### PROBLEM REQUIREMENTS
Beginning with the first line below, please restate each line exactly, down to and including the line containing "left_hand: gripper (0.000".

### EXERCISE DATA
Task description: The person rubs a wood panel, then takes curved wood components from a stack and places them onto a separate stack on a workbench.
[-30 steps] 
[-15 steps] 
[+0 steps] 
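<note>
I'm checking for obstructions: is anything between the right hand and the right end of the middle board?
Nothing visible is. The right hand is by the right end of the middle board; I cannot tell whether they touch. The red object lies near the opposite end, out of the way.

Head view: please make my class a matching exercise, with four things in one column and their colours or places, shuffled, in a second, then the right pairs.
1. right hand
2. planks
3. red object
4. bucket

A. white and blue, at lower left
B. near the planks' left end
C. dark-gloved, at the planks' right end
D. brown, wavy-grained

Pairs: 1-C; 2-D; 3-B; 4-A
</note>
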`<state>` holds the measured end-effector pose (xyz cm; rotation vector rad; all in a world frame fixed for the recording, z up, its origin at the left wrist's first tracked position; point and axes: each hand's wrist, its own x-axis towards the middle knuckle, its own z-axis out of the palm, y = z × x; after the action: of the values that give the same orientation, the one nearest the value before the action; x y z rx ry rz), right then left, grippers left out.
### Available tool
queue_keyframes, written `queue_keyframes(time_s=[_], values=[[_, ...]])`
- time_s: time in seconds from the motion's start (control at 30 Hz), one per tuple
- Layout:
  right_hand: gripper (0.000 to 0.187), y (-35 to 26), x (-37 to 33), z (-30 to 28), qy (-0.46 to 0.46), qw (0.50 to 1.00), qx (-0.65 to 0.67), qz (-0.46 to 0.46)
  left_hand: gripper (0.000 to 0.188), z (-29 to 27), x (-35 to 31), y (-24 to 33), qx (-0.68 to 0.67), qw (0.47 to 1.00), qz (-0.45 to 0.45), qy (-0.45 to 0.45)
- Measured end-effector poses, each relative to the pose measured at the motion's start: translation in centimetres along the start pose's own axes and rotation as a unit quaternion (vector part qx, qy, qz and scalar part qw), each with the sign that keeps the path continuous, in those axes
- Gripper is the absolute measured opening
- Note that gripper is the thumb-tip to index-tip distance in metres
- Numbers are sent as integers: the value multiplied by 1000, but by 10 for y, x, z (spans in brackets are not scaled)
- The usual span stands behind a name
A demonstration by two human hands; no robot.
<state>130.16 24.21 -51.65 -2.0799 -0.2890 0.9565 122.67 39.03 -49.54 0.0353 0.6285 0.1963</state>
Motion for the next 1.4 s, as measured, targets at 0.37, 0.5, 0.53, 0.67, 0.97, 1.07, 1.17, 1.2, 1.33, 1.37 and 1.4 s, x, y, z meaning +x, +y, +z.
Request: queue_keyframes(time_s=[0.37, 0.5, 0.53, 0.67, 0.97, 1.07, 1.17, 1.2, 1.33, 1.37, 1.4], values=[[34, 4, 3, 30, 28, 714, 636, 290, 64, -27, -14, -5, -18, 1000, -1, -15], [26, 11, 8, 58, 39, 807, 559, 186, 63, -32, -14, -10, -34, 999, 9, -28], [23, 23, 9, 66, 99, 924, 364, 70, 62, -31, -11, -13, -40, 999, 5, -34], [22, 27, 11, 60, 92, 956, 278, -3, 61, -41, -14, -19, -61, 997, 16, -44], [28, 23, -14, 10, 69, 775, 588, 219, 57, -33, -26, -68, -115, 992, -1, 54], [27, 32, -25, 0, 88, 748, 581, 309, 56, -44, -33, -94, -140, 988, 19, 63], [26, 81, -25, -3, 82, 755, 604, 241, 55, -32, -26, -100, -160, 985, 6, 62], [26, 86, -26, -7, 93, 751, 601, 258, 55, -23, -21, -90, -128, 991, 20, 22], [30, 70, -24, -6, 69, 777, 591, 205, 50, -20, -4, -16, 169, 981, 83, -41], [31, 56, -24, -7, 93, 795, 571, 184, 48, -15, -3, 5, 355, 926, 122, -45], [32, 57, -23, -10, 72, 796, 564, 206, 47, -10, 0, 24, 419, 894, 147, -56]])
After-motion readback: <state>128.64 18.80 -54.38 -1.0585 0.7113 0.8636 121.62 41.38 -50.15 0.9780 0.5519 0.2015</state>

### RESPONSE TO THE EXERCISE
Task description: The person rubs a wood panel, then takes curved wood components from a stack and places them onto a separate stack on a workbench.
[-30 steps] 
[-15 steps] 
[+0 steps] 
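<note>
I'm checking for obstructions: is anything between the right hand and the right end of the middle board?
Nothing visible is. The right hand is by the right end of the middle board; I cannot tell whether they touch. The red object lies near the opposite end, out of the way.

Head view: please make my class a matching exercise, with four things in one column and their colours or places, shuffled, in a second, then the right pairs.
1. right hand
2. planks
3. red object
4. bucket

A. white and blue, at lower left
B. near the planks' left end
C. dark-gloved, at the planks' right end
D. brown, wavy-grained

Pairs: 1-C; 2-D; 3-B; 4-A
</note>
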`<state>` holds the measured end-effector pose (xyz cm; rotation vector rad; all in a world frame fixed for the recording, z up, its origin at the left wrist's first tracked position; point and axes: each hand's wrist, its own x-axis towards the middle knuckle, its own z-axis out of the palm, y = z × x; after the action: of the values that give the same orientation, the one nearest the value before the action; x y z rx ry rz), right then left, grippers left out.
### Available tool
queue_keyframes, written `queue_keyframes(time_s=[_], values=[[_, ...]])`
- time_s: time in seconds from the motion's start (control at 30 Hz), one per tuple
- Layout:
  right_hand: gripper (0.000 to 0.187), y (-35 to 26), x (-37 to 33), z (-30 to 28), qy (-0.46 to 0.46), qw (0.50 to 1.00), qx (-0.65 to 0.67), qz (-0.46 to 0.46)
  left_hand: gripper (0.000 to 0.188), z (-29 to 27), x (-35 to 31), y (-24 to 33), qx (-0.68 to 0.67), qw (0.47 to 1.00), qz (-0.45 to 0.45), qy (-0.45 to 0.45)

A complete answer has now been given.